=== TASK OBJECTIVE ===
The full listing is to be returned exactly as given, but without pictures.

Start of Block

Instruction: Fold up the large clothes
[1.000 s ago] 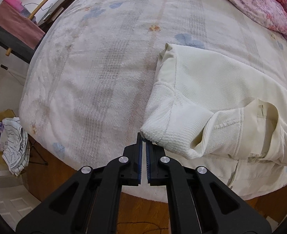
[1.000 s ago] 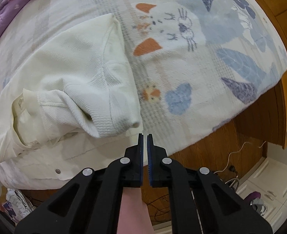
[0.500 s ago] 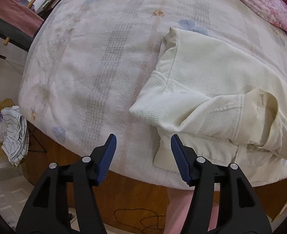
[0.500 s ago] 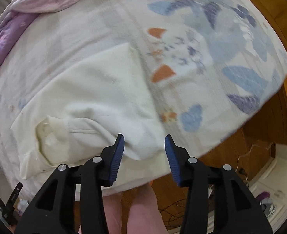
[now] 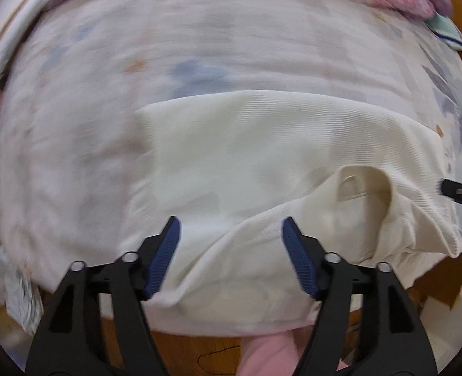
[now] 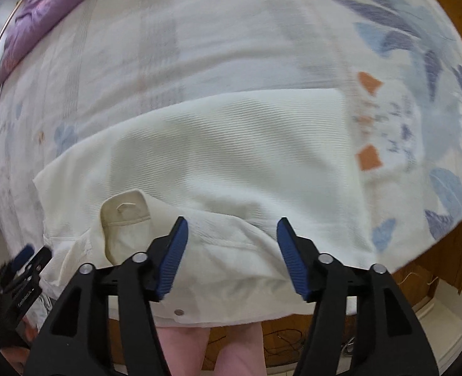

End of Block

=== TASK RESPONSE ===
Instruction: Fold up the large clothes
[1.000 s ago] 
[1.000 s ago] 
[0.500 s ago] 
[0.500 s ago] 
[now] 
[now] 

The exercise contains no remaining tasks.